暮らしを豊かに彩るお店たち。お金と物やサービスのやり取りにとどまらず、温かい心の交流を楽しむ場でもあるようです。コロナ禍で、なかなか訪ねられないお店へのエールも届きました。
父を感じる 40年来の理髪店
髪を切り、顔そりで眉を整え、耳掃除をしてもらう。地元の話題や昔話に花を咲かせ、身も心もリフレッシュ。東京都新宿区の竹之内大輔さん(50)には、40年以上通い続ける店がある。故郷の神奈川県相模原市にある理髪店だ。
子どもの頃は、兄、弟とそろって父に連れられ、4人横並びで髪を切ってもらった。高校進学と同時に地元を離れたが、今も帰省の度、年に4回ほど足を運ぶ。
このお店が特別なのは、単に通い慣れているだけではない。高校生の時に亡くなった、父の思いに触れられる場所でもあるという。
東京の下町育ちで「江戸っ子気質」の父は、人情深く、曲がったことが大嫌いだった。母や周りの人には優しかったが、子どもたちにとっては怖い存在だった。母に反抗すれば、飛んできて叱られた。野球が好きで、兄弟で入っていた少年野球のチームでの指導も厳しかった。
中学3年生の1月、父は体調を崩した。検査で胃がんが発覚。強くて怖い「おやじ」。「病気に負ける人ではない」と思っていた。だが、病魔の進行はあっという間で、その年の5月に亡くなった。遺品を整理していると、昔の新聞が出てきた。それを読んで、若い頃は社会人野球で活躍する選手だったことを初めて知った。自分のことはあまり語らない人だった。
しばらくして理髪店に行くと、マスターが髪を切りながら父の話をしてくれた。「あんたのおやじは、キャッチャーをやらせたら絶品だった」「1人で来たときは、よく子どもの話をしてた。誰かプロ野球選手になってくれたらいいなと言ってたな」「あんたが一番自由人で、一番野球のセンスがあるって話してたよ」。マスターの言葉を通じ、「厳しかったおやじの優しさに触れられた」という。
いつからか、マスターと話していると「おやじと話している感じ」がするようになった。仕事で疲れていても、声を聞くと気が晴れる。お酒や競馬といったたわいもない話もあれば、時には戦中・戦後の厳しい体験を語ってくれることもあった。何げない会話のひとつひとつに元気をもらった。
今は、主にマスターの息子や孫が店に立つ。80代になったマスターも「おう、来たか」と出迎える。店は改装され、おしゃれになった。それでもどこか「昭和の雰囲気」が残るのは、そこにいる人の温かさからかもしれない。「こんな場所がいつまでも続いて欲しいです」

「メルカリ」 ご縁に感謝
フリマアプリの「メルカリ」が、自粛生活のひそかな楽しみ。「終活」のため断捨離をしようと思っても、もったいなくて捨てることができず、始めてみました。
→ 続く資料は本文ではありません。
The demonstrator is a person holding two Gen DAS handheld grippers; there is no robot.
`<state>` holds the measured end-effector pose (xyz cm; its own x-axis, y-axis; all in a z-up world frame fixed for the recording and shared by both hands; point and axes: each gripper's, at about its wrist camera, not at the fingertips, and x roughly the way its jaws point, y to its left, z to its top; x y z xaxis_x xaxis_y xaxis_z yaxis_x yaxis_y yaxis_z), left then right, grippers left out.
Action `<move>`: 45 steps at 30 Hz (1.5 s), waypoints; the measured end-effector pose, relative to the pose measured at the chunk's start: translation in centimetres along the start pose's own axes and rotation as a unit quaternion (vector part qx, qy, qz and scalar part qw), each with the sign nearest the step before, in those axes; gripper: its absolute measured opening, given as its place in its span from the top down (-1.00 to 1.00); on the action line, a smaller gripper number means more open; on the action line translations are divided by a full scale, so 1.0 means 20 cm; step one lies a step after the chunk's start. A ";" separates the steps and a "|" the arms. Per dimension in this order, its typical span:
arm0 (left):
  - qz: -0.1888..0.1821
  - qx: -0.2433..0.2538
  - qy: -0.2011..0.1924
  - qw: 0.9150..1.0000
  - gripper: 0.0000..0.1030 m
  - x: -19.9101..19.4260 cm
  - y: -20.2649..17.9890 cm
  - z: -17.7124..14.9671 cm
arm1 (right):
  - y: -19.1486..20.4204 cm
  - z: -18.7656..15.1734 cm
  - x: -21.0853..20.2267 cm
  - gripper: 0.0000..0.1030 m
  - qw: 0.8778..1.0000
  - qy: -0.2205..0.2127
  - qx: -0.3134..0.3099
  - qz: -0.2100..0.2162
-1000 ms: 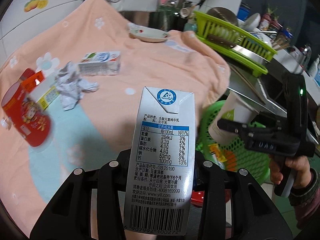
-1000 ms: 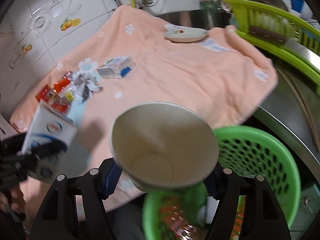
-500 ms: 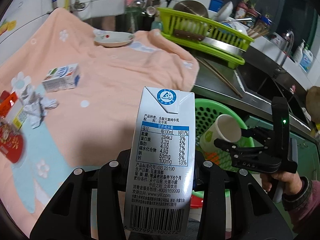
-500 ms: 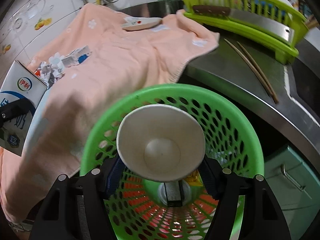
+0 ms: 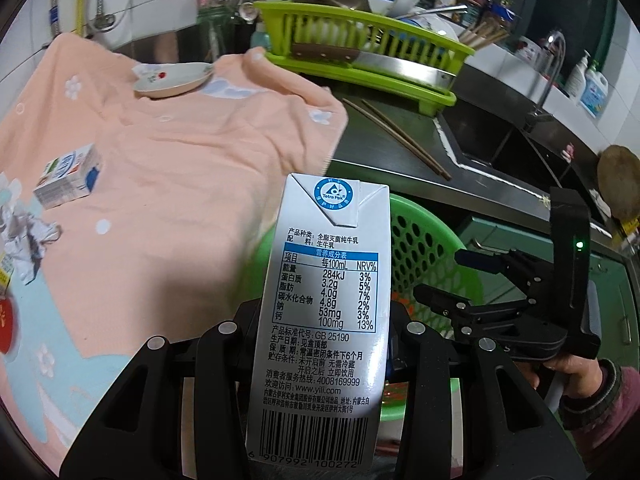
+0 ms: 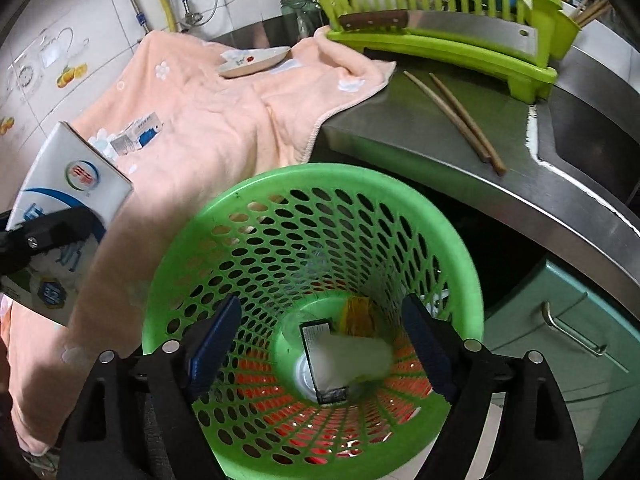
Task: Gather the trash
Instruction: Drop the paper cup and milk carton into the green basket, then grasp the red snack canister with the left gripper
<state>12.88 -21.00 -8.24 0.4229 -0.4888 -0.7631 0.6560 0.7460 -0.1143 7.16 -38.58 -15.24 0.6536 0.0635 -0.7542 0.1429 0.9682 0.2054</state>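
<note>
My left gripper (image 5: 324,344) is shut on a white and blue milk carton (image 5: 324,300), held upright just left of the green perforated trash basket (image 6: 248,208); the carton also shows in the right wrist view (image 6: 60,216). My right gripper (image 6: 320,344) is open and empty above the basket's mouth; it also shows in the left wrist view (image 5: 452,276). A white paper cup (image 6: 352,356) lies blurred in the basket's bottom among other trash. On the peach towel (image 5: 192,168) lie a second small milk carton (image 5: 66,180) and crumpled paper (image 5: 24,240).
A small plate (image 5: 172,80) sits at the towel's far edge. Chopsticks (image 6: 456,116) lie on the steel counter. A green dish rack (image 6: 440,12) with a cleaver stands behind, a sink (image 5: 500,148) to the right. Red wrappers (image 5: 6,316) lie at the towel's left edge.
My right gripper opened and the paper cup dropped into the basket. My left gripper carried the milk carton rightward, closer to the basket.
</note>
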 end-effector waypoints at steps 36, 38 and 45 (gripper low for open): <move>0.005 -0.029 -0.003 1.000 -0.28 0.03 0.01 0.00 | 0.00 -0.02 -0.14 -0.71 0.999 -0.041 -0.007 -0.005; 0.014 -0.036 -0.010 0.999 -0.31 -0.01 0.05 -0.01 | 0.02 -0.01 -0.14 -0.71 0.999 -0.040 -0.011 -0.001; 0.066 -0.078 -0.031 0.994 -0.39 -0.13 0.28 -0.06 | 0.14 0.02 -0.09 -0.73 0.999 -0.034 -0.034 0.018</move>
<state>14.68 -15.13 -7.68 0.5400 -0.4051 -0.7378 0.4890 0.8644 -0.1167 6.73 -36.09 -12.98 0.7072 0.0846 -0.7019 0.0694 0.9797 0.1880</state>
不用品が日の目を見ると思うとうれしく、「大事にしてもらうのよ」と送り出します。物のやり取り以上にうれしいのが、コメントのやり取り。匿名でも、「ご縁に感謝です」などと伝えられると温かい気持ちになり、若い人がSNSに夢中になるのもわかる気がしました。
(大阪府 女性 69歳)
車で30分 至福の貸本屋
この10年ほど、週に1回、車で30分かけて貸本屋に通うのを楽しみにしています。以前は推理小説ばかり読んでいましたが、店主のおばちゃんが「好みに合いそう」と色々なジャンルの本を紹介してくれるので、読書の幅がぐんと広がりました。尻込みするほど分厚い本も、おばちゃんのおすすめなら読めるから不思議です。
読書も楽しいですが、返す時に本の話で盛り上がり、また次の本を選ぶのが至福のひとときです。
(熊本県 平嶋広美さん 56歳)
力もらった月1の釜飯
大学近くの小さなお店の釜飯が忘れられません。地元の鳥取を離れ、奈良で一人暮らしをしていました。節約生活のなか、毎月、バイト代が入った時の特別なぜいたくでした。薄味で、カキなどの季節の具も。「また1カ月がんばろう」と力をもらいました。故郷では、お祭りなどの時に母や祖母が炊き込みごはんを作っていて、それを思い出す味でもありました。
釜飯は今も大好きですが、あのお店の味が最高でした。